| Exercise objective |
State how many lines in the records below contain the string "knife", and give nothing besides that number.

Material for this exercise section start

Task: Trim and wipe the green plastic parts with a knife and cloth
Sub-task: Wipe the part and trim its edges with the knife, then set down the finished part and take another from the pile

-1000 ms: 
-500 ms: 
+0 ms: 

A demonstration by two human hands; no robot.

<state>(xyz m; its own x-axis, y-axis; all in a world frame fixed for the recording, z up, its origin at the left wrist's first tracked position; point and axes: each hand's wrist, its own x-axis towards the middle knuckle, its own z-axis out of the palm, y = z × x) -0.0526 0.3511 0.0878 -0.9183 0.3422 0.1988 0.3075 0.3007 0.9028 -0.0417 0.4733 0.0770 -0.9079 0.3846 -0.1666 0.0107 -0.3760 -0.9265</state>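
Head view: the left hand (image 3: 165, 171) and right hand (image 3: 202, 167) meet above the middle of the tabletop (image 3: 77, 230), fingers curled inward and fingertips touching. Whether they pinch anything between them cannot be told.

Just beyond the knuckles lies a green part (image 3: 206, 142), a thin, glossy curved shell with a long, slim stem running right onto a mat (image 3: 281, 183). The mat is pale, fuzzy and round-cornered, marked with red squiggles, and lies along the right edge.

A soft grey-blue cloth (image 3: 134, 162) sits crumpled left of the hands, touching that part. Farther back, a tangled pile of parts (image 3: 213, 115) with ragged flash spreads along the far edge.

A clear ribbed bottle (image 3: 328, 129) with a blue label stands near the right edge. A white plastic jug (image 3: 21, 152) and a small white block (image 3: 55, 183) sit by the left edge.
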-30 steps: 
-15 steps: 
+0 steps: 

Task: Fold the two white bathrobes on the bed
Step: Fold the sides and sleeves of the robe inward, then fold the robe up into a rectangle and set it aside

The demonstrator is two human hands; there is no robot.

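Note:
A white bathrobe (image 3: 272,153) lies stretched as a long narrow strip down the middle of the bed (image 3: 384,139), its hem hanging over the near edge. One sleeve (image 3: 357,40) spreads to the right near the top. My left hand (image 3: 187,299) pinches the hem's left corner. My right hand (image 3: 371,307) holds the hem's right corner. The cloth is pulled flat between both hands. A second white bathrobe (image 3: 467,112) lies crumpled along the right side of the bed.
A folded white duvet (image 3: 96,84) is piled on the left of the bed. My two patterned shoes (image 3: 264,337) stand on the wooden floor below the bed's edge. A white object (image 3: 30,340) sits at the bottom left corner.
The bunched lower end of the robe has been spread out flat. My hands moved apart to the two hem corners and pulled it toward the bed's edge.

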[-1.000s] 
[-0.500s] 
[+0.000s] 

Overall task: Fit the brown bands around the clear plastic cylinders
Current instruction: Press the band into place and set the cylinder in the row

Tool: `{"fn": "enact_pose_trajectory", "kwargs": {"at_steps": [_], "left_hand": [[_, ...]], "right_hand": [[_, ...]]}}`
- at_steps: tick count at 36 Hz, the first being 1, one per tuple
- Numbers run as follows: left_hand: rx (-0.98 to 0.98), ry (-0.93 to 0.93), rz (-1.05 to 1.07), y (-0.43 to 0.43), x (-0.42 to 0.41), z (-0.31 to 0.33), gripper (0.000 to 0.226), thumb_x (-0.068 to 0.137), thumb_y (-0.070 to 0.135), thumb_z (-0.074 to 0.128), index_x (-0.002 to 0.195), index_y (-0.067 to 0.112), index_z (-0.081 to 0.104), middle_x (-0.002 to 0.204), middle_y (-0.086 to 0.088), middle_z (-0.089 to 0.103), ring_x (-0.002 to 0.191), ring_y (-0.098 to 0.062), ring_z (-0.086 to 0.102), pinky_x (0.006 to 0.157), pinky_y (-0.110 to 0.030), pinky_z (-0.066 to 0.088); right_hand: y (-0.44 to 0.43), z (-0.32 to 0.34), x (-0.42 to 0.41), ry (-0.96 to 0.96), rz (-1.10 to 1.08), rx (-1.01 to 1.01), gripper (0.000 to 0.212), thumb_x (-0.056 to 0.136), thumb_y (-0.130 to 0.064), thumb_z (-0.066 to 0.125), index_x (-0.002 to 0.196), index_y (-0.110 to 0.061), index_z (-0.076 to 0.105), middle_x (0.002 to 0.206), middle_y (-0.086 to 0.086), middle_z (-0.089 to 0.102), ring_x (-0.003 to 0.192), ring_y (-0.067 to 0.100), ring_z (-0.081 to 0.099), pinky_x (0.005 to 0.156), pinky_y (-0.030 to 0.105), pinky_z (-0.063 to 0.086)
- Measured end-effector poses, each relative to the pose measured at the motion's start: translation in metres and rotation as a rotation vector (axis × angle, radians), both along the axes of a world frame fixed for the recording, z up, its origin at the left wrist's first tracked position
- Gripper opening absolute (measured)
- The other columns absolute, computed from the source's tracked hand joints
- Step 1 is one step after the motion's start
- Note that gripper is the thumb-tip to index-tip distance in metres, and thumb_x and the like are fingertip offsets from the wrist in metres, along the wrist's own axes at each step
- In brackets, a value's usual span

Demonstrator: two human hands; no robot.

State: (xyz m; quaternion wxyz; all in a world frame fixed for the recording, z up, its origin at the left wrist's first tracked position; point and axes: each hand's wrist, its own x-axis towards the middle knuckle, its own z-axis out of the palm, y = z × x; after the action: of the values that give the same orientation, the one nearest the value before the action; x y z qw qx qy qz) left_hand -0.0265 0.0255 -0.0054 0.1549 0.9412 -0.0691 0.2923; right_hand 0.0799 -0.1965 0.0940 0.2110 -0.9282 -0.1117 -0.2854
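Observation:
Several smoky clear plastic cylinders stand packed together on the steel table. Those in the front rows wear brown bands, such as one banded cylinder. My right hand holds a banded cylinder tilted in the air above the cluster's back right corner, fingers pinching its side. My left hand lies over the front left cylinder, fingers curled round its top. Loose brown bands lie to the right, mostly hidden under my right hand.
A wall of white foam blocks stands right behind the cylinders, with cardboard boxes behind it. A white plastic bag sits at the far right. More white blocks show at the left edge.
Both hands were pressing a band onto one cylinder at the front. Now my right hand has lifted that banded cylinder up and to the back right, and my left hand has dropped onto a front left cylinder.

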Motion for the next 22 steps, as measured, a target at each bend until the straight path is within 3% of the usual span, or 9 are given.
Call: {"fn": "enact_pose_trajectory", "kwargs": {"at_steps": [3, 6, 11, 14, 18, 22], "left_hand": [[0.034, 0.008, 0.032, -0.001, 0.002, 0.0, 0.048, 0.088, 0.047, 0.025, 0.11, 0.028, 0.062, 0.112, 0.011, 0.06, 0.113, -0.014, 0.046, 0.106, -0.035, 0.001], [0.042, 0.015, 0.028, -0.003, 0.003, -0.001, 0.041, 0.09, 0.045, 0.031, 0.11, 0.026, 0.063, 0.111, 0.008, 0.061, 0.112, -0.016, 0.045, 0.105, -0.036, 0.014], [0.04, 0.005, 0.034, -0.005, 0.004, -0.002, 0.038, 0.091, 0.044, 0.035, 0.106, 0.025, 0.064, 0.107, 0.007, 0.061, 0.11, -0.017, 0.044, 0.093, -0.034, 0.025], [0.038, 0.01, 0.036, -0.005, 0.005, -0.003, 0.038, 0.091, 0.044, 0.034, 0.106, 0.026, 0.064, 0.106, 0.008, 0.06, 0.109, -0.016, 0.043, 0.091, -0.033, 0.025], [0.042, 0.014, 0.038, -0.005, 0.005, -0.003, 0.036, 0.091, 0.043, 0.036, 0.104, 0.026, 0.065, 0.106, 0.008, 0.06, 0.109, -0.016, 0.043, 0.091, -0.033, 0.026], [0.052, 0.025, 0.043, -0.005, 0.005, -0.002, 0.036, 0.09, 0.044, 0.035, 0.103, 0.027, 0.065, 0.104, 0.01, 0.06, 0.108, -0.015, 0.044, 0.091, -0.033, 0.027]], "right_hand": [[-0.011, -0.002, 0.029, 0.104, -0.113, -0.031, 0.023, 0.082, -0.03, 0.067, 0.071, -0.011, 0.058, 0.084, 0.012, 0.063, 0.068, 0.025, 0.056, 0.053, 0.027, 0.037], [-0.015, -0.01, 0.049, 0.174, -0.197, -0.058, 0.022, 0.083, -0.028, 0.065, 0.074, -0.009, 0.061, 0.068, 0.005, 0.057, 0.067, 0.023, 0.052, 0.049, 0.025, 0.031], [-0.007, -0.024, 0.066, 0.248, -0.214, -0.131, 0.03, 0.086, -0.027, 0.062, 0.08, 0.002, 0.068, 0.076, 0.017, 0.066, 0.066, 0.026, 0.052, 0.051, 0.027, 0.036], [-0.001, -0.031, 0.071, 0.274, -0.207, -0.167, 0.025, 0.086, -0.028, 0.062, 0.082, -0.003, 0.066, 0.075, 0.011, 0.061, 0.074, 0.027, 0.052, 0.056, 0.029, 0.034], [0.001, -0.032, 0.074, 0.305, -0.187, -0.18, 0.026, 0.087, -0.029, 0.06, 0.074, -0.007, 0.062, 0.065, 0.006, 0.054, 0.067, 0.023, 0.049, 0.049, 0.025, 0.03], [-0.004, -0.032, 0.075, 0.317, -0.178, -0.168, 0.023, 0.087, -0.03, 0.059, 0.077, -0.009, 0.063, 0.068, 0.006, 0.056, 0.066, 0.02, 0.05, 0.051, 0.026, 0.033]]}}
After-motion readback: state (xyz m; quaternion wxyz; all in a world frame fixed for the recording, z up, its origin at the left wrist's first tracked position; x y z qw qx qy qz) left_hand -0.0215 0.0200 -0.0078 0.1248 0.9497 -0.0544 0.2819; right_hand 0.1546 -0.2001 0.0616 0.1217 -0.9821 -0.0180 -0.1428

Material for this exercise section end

| Problem solution |
2